Joined: Fri Apr 06, 2007 5:16 am
Posts: 138
Location: New Jersey
Standards wrote:
When I confronted my Lasik PLus surgeon/butcher (post-Lasik) about how upset I was of not being told or informed of the flap never healing, he decided to dig even deeper in his devious treasure chest of lies. He stated that the Navy approved Lasik for its test pilots because they were confident of the flap's integrity to withstand the g forces of the explosion of the ejection seat. And this my folks, is exactly OPPOSITE OF THE TRUTH - just what you will get from purveyors of Lasik and other refractive eye surgeries. These people are sociopaths; I am concvinced!


HA! FYI- I have a friend in the Air Force who can NOT fly because he does not have perfect vision...he wears glasses and contacts. He told me that you can NOT fly if you need glasses or contacts b/c the g forces will knock the glasses off of your face, and tear the contacts right out of your eyes. He then told me that he was considering LASIK just because his contacts are annoying. He then said, HOWEVER, I still will NOT be able to fly even if I have LASIK because there has NOT been enough research or proof that the g forces will not also tear your flap off, just like it would a contact. I then gave him my whole anti-LASIK rant, and now he's not considering LASIK AT ALL. Yes he's in the Air Force and your Dr. was talking about the Navy...but lets be real....your Dr. is a HUGE LIAR!!!!!


Top
 
 Post subject:
PostPosted: Fri Aug 17, 2007 11:28 am 
Offline
 Profile

Joined: Sat Nov 26, 2005 1:23 pm
Posts: 2080
Cornea. 2003 Mar;22(2):142-5.

Laser in situ keratomileusis flap stability during simulated aircraft ejection in a rabbit model.

Goodman RL, Johnson DA, Dillon H, Edelhauser HF, Waller SG.
Ophthalmology service, Mike O'Callaghan Federal Hospital, 99MDG/SGOSE, Nellis AFB, NV 89191, USA. rkgoodman@yahoo.com

PURPOSE: To determine the stability of the laser in situ keratomileusis (LASIK) flap in a rabbit model when subjected to vertical acceleration at nine times the force of gravity (+9 Gz) in an aircraft cockpit ejection simulator.

METHODS: Thirty-six eyes from 25 New Zealand white rabbits underwent LASIK flap creation without laser photoablation. One month after surgery, the rabbits were sedated and harnessed in a cockpit ejection seat simulator used to train United States Air Force pilots. They then underwent a controlled rapid-sequence ejection at +9 Gz. Subsequently, the rabbits were euthanized and the corneas harvested for microscopic examination. Refractive measurements and corneal examination were made before LASIK flap creation and prior to and after the +9 Gz ejections. Determination of LASIK flap dislocation was based on clinical observation of flap slippage or a significant shift in pre-ejection to postejection cylinder axis.

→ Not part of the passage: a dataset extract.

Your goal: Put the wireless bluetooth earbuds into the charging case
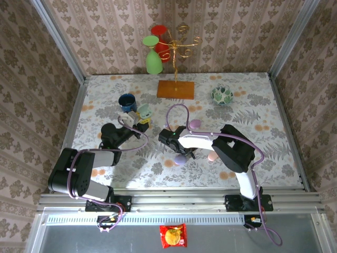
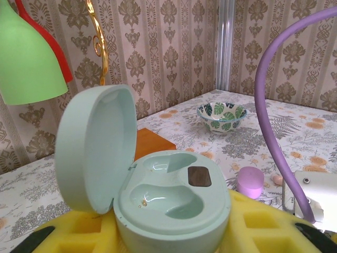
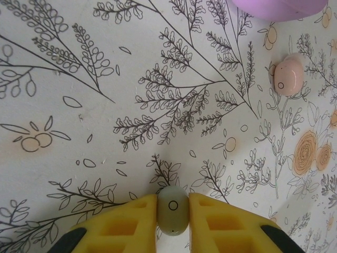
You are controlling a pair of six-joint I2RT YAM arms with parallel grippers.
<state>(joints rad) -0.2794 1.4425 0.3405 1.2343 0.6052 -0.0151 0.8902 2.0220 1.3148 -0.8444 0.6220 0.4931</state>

RESULTS: The average preoperative refraction of the rabbit eye was +1.83 D + 3.25 D x 086 degrees. The average change from pre-ejection to postejection was 0.04 D sphere, 0.02 D cylinder, 6.8 axis degrees, and 0.04 D spherical equivalent. The pre-ejection to postejection measurements were not statistically significantly different by a paired test. Laser in situ keratomileusis flap dislocation or ejection-induced corneal folds or striae were not clinically observed. Histologic examination revealed well-healed LASIK flaps but no reactive keratocytes at the central stromal-stromal interface.

CONCLUSIONS: Healed LASIK flaps as created in this rabbit model without laser ablation are stable when subjected to a rapid vertical ejection at nine times the force of gravity.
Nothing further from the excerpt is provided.